By CHARLOTTE GRAHAM-McLAY
WELLINGTON, New Zealand (AP) — Samoa’s top health official on Monday denounced as “a complete lie” remarks that Robert F. Kennedy Jr. made during his bid to become U.S. health secretary, rejecting his claim that some who died in the country’s 2019 measles epidemic didn’t have the disease.
“We don’t know what was killing them,” Kennedy said during tense U.S. Senate hearings last week on whether he should oversee the U.S. Department of Health and Human Services, suggesting that the cause of the 83 deaths — mostly of children under age 5 — was unclear.

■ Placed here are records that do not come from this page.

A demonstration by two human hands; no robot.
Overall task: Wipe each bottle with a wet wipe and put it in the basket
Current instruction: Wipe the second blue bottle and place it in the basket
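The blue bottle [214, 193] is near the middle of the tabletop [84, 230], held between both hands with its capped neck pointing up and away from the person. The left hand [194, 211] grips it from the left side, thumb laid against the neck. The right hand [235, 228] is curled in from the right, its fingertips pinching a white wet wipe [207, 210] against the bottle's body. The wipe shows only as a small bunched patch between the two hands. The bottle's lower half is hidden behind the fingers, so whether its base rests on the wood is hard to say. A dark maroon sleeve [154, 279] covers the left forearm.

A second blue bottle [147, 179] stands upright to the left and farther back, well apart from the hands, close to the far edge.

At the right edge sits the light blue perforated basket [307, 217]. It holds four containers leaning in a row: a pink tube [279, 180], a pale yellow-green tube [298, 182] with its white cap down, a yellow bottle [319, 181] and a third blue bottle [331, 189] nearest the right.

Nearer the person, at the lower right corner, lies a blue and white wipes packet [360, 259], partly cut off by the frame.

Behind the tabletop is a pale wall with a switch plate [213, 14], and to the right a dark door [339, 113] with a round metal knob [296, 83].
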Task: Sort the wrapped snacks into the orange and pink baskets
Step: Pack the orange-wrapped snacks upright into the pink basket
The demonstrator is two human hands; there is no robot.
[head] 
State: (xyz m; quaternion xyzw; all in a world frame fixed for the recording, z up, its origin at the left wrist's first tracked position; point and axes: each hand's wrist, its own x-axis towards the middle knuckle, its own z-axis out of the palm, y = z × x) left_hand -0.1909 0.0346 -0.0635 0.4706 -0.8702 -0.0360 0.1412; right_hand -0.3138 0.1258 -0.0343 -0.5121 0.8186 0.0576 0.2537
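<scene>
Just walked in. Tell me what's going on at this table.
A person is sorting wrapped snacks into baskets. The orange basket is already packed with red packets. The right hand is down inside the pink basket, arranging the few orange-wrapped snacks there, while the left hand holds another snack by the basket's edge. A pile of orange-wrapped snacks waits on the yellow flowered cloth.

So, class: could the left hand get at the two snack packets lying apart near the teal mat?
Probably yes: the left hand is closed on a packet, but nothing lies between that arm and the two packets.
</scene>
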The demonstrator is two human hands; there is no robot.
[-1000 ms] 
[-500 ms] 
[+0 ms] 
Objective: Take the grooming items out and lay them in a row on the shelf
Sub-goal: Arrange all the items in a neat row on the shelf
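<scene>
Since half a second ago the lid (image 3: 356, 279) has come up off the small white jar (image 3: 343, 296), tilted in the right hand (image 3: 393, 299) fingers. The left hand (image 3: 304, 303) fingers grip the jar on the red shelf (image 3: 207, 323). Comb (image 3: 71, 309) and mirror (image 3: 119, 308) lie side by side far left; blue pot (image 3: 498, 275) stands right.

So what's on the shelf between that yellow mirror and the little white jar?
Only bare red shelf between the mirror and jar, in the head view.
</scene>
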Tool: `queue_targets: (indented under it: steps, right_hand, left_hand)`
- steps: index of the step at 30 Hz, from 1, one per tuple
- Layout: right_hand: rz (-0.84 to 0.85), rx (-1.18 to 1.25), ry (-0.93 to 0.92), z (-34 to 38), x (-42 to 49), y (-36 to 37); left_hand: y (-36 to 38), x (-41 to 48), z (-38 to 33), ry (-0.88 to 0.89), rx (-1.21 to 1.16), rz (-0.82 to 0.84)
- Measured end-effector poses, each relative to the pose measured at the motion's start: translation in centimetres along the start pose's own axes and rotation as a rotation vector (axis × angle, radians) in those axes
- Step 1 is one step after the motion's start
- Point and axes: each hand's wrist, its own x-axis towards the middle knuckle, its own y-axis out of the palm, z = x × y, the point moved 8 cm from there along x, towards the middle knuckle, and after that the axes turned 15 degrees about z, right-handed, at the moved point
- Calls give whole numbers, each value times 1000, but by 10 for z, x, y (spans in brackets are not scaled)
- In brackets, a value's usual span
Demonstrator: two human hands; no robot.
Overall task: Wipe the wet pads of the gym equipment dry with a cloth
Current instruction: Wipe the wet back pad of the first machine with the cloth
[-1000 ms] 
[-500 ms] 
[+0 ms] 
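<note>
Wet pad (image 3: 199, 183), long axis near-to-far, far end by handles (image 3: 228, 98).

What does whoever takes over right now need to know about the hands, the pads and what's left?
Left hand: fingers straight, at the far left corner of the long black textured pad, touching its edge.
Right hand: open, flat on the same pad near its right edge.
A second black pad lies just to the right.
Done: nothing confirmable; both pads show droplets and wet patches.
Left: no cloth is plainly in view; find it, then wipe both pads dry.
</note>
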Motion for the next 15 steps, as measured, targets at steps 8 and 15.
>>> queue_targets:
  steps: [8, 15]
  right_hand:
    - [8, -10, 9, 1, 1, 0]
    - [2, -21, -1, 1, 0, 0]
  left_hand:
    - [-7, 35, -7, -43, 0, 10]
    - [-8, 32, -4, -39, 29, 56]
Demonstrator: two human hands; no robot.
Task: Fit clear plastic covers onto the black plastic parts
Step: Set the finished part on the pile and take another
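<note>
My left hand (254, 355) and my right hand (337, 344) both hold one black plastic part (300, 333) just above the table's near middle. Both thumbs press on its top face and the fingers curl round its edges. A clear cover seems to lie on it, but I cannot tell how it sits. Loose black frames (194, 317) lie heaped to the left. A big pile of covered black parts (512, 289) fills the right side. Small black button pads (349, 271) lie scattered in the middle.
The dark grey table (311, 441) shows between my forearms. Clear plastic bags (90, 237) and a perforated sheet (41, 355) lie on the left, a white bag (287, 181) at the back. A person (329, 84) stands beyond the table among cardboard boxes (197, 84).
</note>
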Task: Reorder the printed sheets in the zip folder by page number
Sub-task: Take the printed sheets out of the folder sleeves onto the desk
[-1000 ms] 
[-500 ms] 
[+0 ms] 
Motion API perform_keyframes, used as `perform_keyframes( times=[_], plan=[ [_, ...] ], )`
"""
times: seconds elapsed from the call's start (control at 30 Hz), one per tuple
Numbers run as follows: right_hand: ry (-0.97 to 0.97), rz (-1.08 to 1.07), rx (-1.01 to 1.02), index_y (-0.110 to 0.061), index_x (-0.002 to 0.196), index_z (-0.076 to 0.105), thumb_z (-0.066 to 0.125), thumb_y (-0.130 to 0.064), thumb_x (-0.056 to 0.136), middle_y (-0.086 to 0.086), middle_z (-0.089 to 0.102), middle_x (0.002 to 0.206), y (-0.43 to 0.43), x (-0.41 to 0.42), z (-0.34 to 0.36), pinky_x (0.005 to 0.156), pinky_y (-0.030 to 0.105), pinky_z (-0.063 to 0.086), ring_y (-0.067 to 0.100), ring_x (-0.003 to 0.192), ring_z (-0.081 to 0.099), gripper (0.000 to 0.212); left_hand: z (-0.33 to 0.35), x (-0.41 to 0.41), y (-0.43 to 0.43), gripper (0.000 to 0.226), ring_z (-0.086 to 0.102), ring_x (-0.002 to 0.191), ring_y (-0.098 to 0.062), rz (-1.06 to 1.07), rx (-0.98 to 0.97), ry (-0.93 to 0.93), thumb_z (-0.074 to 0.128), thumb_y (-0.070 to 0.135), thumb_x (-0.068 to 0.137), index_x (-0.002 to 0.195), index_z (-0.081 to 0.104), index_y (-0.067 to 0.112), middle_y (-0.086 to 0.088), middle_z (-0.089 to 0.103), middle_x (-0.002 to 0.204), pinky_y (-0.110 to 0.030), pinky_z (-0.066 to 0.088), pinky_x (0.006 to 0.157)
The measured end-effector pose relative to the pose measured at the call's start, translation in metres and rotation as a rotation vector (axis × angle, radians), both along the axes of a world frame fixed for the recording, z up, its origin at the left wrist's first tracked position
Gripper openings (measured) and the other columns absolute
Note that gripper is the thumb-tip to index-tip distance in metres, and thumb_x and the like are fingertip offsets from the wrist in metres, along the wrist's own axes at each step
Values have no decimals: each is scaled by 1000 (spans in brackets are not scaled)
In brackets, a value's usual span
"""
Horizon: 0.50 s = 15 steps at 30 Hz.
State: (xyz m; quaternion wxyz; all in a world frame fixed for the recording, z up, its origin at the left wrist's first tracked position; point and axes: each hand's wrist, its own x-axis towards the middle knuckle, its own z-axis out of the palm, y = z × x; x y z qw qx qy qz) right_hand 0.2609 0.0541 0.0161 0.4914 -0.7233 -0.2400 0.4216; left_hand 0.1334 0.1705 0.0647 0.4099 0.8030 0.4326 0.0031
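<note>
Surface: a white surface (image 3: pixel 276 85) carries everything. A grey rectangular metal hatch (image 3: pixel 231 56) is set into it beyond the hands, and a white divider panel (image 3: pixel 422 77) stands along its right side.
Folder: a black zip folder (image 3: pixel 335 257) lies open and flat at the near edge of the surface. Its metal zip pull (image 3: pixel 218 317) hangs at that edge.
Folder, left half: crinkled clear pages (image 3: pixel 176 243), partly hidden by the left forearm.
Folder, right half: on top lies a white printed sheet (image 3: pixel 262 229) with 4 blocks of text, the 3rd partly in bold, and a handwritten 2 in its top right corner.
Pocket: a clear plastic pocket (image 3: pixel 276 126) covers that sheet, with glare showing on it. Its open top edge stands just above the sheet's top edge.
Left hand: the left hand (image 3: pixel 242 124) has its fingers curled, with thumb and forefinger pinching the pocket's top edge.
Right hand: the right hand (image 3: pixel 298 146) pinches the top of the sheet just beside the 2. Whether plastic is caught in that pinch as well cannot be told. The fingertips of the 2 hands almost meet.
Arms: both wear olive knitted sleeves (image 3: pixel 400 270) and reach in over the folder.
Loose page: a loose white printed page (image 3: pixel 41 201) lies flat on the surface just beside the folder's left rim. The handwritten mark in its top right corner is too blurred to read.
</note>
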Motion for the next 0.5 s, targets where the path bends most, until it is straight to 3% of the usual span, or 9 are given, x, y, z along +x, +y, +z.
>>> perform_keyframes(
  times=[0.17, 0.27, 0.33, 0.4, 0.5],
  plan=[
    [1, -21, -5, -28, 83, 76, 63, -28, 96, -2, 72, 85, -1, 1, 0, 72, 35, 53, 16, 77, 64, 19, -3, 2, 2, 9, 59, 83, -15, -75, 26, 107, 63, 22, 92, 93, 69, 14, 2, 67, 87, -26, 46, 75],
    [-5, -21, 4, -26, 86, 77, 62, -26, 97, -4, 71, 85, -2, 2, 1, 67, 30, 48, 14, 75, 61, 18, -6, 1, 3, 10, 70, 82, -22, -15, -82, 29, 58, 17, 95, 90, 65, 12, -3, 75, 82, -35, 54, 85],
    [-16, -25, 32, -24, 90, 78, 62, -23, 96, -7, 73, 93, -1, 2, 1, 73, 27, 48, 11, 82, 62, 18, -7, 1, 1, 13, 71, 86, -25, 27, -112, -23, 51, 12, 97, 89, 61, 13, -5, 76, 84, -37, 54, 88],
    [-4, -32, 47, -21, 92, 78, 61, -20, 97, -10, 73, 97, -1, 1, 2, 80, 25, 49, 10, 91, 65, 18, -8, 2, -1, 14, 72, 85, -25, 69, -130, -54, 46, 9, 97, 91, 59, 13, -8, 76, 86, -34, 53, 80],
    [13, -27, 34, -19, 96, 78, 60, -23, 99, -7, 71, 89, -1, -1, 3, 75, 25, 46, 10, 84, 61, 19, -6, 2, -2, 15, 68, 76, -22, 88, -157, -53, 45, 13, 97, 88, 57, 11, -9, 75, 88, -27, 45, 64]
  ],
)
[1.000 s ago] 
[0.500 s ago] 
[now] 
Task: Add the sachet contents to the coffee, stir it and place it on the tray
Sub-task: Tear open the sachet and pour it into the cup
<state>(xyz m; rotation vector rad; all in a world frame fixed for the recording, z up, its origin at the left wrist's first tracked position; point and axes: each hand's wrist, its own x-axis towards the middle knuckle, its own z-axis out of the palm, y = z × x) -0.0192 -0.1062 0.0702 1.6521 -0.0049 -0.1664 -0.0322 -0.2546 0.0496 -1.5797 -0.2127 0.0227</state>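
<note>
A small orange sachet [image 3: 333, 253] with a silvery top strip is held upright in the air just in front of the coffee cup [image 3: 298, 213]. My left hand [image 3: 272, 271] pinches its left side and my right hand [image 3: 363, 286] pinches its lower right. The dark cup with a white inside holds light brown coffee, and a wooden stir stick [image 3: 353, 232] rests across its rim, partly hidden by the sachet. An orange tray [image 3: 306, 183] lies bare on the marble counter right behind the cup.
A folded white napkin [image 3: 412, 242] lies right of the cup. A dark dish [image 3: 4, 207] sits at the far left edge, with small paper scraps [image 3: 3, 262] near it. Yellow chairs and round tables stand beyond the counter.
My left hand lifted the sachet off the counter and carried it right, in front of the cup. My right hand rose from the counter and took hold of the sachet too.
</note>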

“It’s a total fabrication,” Samoa Director-General of Health Dr. Alec Ekeroma told The Associated Press of Kennedy’s comments.
U.S. senators grilled Kennedy last week over his 2019 Samoa trip, accusing him of downplaying his role in the epidemic.
What happened in Samoa?
The outbreak devastated the Pacific island nation in 2019, killing 83 people in a population of 200,000. Vaccination rates were historically low because of poor public health management and the 2018 deaths of two babies whose vaccines were incorrectly prepared, prompting fears that the MMR immunization was unsafe before the nature of the error was discovered.
The government suspended vaccinations for 10 months before the outbreak — the period when Kennedy visited. His trip was organized by a Samoan anti-vaccine influencer, according to a 2021 blog post by Kennedy.
On Wednesday, Kennedy denied that his visit had fueled anti-vaccine sentiment. A spokesperson didn’t immediately respond to a request for comment on Monday.
“Anti-vaxxers from New Zealand came to be with him here,” Ekeroma said. “That’s how I know that his influence can be far-reaching.”
What did Kennedy say about the deaths?
“When the tissue samples were sent to New Zealand, most of those people did not have measles,” Kennedy told U.S. Sen. Ron Wyden, an Oregon Democrat.